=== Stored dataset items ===
╭──

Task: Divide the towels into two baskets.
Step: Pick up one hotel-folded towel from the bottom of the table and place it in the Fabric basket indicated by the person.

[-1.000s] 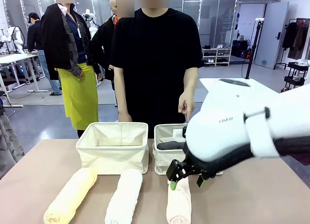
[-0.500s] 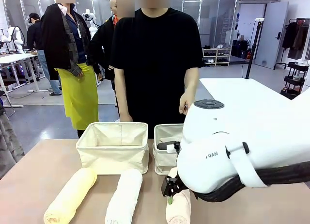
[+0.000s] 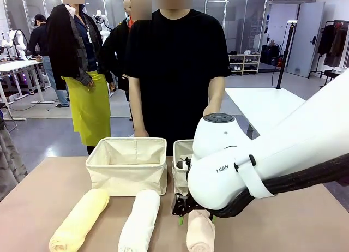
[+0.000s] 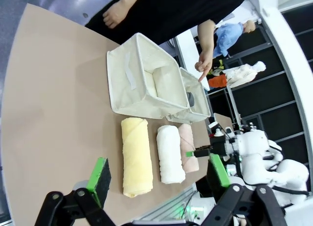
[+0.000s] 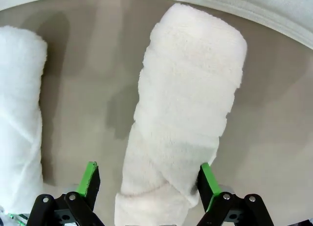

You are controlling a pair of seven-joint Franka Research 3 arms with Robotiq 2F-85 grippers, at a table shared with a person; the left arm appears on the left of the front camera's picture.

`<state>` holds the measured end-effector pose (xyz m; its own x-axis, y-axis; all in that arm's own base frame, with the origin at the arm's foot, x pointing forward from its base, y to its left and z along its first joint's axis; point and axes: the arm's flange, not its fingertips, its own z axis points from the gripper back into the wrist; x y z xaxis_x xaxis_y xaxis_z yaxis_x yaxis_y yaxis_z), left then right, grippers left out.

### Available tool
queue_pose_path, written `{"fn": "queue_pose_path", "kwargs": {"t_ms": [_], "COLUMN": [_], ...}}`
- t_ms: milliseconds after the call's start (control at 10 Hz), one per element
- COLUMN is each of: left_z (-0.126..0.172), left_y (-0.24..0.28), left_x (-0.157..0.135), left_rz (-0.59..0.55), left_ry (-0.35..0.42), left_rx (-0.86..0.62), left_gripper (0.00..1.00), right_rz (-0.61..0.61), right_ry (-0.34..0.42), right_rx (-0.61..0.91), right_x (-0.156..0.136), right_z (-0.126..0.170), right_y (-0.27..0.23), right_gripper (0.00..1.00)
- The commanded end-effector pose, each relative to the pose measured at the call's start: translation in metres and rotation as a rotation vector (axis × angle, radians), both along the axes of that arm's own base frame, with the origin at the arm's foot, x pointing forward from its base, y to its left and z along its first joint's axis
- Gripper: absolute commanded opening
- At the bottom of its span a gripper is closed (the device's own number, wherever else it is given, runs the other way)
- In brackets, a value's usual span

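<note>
The step in hand looks like picking up the pink towel [image 5: 188,103]. It lies on the worktop [image 3: 43,192], just in front of the right basket [image 3: 181,154]. The white towel [image 3: 140,219] is beside it, and the yellow towel [image 3: 79,219] is past that.

To do this well, I think the right claw [image 5: 148,179] should go down until its pads sit at the thick middle of the roll. Then it should close slowly. The towel is soft, so a grab too near the top could lift only one layer and let the roll come undone. The claw should keep clear of the white towel. Then it should lift high enough to pass over the soft basket wall.

The right claw is low over the pink towel. It is open wide, with one green pad on each side of the roll. One pad looks right at the towel's edge and the other is a bit apart. It holds nothing yet.

The left claw [image 4: 159,172] hangs high above the worktop. It is open wide too and holds nothing.
</note>
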<state>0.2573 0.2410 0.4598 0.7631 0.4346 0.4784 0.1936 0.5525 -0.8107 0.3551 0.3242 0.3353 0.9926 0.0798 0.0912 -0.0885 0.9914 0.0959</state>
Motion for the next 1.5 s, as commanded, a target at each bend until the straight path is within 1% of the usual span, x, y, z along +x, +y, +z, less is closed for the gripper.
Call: {"fn": "queue_pose_path", "kwargs": {"t_ms": [0,200,300,400,500,600,700,800,900,1000,1100,1200,1300,1400], "left_z": [0.002,0.002,0.002,0.002,0.002,0.002,0.002,0.002,0.002,0.002,0.002,0.002,0.002,0.002], "left_y": [0.001,0.001,0.001,0.001,0.001,0.001,0.001,0.001,0.001,0.001,0.001,0.001,0.001,0.001], "left_x": [-0.002,-0.002,-0.002,-0.002,-0.002,-0.002,-0.002,-0.002,-0.002,-0.002,-0.002,-0.002,-0.002,-0.002], "left_rz": [-0.005,-0.005,-0.005,-0.005,-0.005,-0.005,-0.005,-0.005,-0.005,-0.005,-0.005,-0.005,-0.005,-0.005], "left_ry": [-0.017,-0.017,-0.017,-0.017,-0.017,-0.017,-0.017,-0.017,-0.017,-0.017,-0.017,-0.017,-0.017,-0.017], "left_rx": [-0.009,-0.009,-0.009,-0.009,-0.009,-0.009,-0.009,-0.009,-0.009,-0.009,-0.009,-0.009,-0.009,-0.009], "left_gripper": [1.00,1.00,1.00,1.00,1.00,1.00,1.00,1.00,1.00,1.00,1.00,1.00,1.00,1.00], "right_rz": [-0.061,-0.059,-0.037,0.005,0.014,0.009,0.008,0.019,0.022,0.027,0.045,0.108,0.173,0.251], "right_ry": [-0.009,-0.006,-0.012,-0.002,0.002,0.000,0.006,-0.001,-0.006,-0.006,0.001,-0.013,-0.012,-0.027], "right_rx": [-0.030,-0.050,-0.045,-0.022,-0.019,-0.021,-0.023,-0.031,-0.032,-0.033,-0.051,-0.048,-0.021,-0.008], "right_x": [0.006,0.010,0.010,0.011,0.013,0.014,0.015,0.013,0.013,0.012,0.008,0.001,-0.003,-0.005], "right_z": [-0.018,-0.024,-0.024,-0.021,-0.018,-0.018,-0.018,-0.015,-0.012,-0.010,-0.006,0.010,0.039,0.069], "right_y": [0.006,0.000,-0.002,-0.004,-0.005,-0.006,-0.007,-0.005,-0.005,-0.008,-0.010,-0.016,-0.025,-0.034], "right_gripper": [1.00,1.00,1.00,0.83,0.80,0.63,0.60,0.43,0.40,0.23,0.20,0.20,0.20,0.20]}}
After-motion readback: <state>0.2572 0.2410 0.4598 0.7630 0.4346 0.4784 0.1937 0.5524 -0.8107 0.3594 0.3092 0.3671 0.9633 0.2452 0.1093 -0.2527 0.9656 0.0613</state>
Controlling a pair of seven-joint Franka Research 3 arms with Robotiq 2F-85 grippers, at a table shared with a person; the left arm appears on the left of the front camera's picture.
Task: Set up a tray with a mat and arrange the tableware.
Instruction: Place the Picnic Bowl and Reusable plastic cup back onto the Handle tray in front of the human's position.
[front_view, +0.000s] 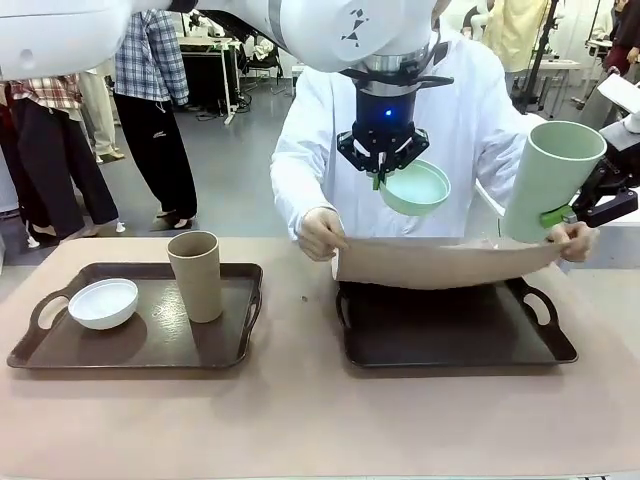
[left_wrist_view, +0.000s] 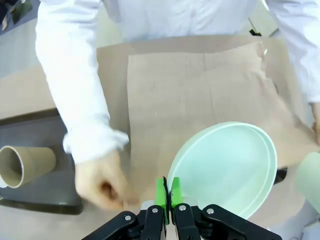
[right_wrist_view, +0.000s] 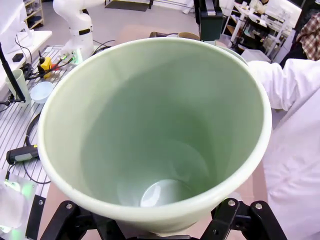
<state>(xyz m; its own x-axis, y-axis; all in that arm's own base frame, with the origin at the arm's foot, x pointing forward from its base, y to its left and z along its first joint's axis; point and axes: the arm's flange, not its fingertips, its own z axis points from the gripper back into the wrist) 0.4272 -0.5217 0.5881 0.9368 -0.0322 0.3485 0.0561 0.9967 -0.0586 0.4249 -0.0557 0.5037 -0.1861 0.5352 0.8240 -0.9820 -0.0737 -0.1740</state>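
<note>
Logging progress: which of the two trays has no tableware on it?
The right tray, beneath the mat the person holds; the left tray carries the white bowl and tan cup.

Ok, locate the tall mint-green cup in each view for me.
Front view: tall mint-green cup, tilted, at the right edge.
Left wrist view: pale sliver at the lower right edge.
Right wrist view: centre, seen down its open mouth.
Shared landmark: the person's white coat.

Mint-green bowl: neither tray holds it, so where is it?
Front view, centre: the bowl hangs from the robot's left hand, pinched by its rim, above the mat held over the right tray.
</note>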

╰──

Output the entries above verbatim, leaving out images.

Task: Divide the towels into two baskets.
Step: Pick up one hotel-folded towel from the bottom of the table and place it in the Fabric basket indicated by the person.

[-1.000s] 
[-0.500s] 
[+0.000s] 
[+0.000s] 
[+0.000s] 

You are controlling a pair of seven-joint Franka Research 3 arms with Robotiq 2F-85 grippers, at a table shared with a person; the left arm appears on the left of the front camera's picture.

`<state>` holds the measured end-effector pose (xyz m; its own x-axis, y-axis; all in that arm's own base frame, with the origin at the arm's foot, x pointing forward from its base, y to its left and z along its first joint's axis; point and axes: the arm's flange, not its fingertips, its own z axis points from the gripper back into the wrist; x y z xaxis_x xaxis_y xaxis_z yaxis_x yaxis_y yaxis_z), left then right, grippers left out.

### Available tool
queue_pose_path, written `{"fn": "queue_pose_path", "kwargs": {"t_ms": [_], "COLUMN": [_], ...}}`
- t_ms: milliseconds after the call's start (control at 10 Hz), one per element
- COLUMN is each of: left_z (-0.126..0.172), left_y (-0.24..0.28), left_x (-0.157..0.135), left_rz (-0.59..0.55), left_ry (-0.35..0.42), left_rx (-0.86..0.62), left_gripper (0.00..1.00), right_rz (-0.61..0.61), right_ry (-0.34..0.42), right_rx (-0.61..0.91), right_x (-0.156..0.136), right_z (-0.126..0.170), right_y (-0.27..0.23), right_gripper (0.00..1.00)
- The commanded end-effector pose, each relative to the pose measured at the call's start: translation in metres and rotation as a rotation vector (axis × angle, radians), both along the axes of that arm's own base frame, with the origin at the arm's foot, x pointing forward from its base, y to its left and z along its first joint's axis
- Gripper: absolute commanded opening
- At the bottom of its span a gripper is closed (the device's own number, wherever else it is given, runs the other way)
- In brackets, a value's usual span

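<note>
The step in hand looks like picking up the pink towel [image 5: 188,103]. It lies on the worktop [image 3: 43,192], just in front of the right basket [image 3: 181,154]. The white towel [image 3: 140,219] is beside it, and the yellow towel [image 3: 79,219] is past that.

To do this well, I think the right claw [image 5: 148,179] should go down until its pads sit at the thick middle of the roll. Then it should close slowly. The towel is soft, so a grab too near the top could lift only one layer and let the roll come undone. The claw should keep clear of the white towel. Then it should lift high enough to pass over the soft basket wall.

The right claw is low over the pink towel. It is open wide, with one green pad on each side of the roll. One pad looks right at the towel's edge and the other is a bit apart. It holds nothing yet.

The left claw [image 4: 159,172] hangs high above the worktop. It is open wide too and holds nothing.
</note>
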<state>0.2573 0.2410 0.4598 0.7631 0.4346 0.4784 0.1936 0.5525 -0.8107 0.3551 0.3242 0.3353 0.9926 0.0798 0.0912 -0.0885 0.9914 0.0959</state>
Motion for the next 1.5 s, as commanded, a target at each bend until the straight path is within 1% of the usual span, x, y, z along +x, +y, +z, less is closed for the gripper.
Call: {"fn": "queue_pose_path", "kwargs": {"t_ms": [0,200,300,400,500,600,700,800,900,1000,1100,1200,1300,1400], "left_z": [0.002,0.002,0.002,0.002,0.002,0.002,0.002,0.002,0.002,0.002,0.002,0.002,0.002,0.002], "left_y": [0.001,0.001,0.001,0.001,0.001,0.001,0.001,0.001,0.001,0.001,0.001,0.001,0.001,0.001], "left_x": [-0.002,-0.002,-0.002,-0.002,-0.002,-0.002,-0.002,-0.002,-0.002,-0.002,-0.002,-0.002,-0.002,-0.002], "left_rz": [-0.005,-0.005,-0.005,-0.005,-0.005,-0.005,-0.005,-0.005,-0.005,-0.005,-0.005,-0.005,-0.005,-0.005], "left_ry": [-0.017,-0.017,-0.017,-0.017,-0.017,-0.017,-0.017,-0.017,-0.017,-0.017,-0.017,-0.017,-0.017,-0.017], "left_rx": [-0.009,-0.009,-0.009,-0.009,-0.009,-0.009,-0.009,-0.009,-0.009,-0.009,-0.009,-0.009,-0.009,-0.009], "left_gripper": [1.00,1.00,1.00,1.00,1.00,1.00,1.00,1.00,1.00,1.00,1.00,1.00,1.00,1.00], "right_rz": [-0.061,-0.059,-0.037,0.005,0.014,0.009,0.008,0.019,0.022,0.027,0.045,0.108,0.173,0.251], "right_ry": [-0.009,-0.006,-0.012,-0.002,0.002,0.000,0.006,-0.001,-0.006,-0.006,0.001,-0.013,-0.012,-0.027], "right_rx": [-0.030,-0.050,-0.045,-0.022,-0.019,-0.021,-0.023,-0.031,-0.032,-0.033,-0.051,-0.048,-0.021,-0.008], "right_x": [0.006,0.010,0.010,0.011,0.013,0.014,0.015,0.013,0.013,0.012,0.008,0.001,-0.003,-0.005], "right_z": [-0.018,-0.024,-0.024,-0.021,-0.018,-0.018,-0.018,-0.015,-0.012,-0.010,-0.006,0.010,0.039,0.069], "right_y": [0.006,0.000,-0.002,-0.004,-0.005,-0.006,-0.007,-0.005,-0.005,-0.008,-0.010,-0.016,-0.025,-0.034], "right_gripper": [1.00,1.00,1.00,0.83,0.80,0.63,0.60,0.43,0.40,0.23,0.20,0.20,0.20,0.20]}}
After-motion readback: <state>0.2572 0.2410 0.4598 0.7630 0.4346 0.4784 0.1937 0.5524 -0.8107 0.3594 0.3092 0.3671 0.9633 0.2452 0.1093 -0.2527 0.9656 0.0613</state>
Controlling a pair of seven-joint Franka Research 3 arms with Robotiq 2F-85 grippers, at a table shared with a person; the left arm appears on the left of the front camera's picture.
Task: Set up a tray with a mat and arrange the tableware.
Instruction: Place the Picnic Bowl and Reusable plastic cup back onto the Handle tray in front of the human's position.
[front_view, +0.000s] 
[left_wrist_view, +0.000s] 
[right_wrist_view, +0.000s] 
<state>(xyz m; its own x-axis, y-axis; all in that arm's own base frame, with the origin at the arm's foot, x pointing forward from its base, y to its left and z along its first joint's axis; point and axes: the arm's flange, not its fingertips, its own z axis points from the gripper back into the wrist) 0.4272 -0.5217 0.5881 0.9368 -0.0322 0.3485 0.0561 0.9967 -0.0586 0.4249 -0.0557 0.5037 -0.1861 0.5352 0.8240 -0.9820 -0.0737 -0.1740</state>
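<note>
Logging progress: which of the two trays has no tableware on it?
The right tray, beneath the mat the person holds; the left tray carries the white bowl and tan cup.

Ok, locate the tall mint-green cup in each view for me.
Front view: tall mint-green cup, tilted, at the right edge.
Left wrist view: pale sliver at the lower right edge.
Right wrist view: centre, seen down its open mouth.
Shared landmark: the person's white coat.

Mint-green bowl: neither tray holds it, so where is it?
Front view, centre: the bowl hangs from the robot's left hand, pinched by its rim, above the mat held over the right tray.
</note>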

This answer is finished.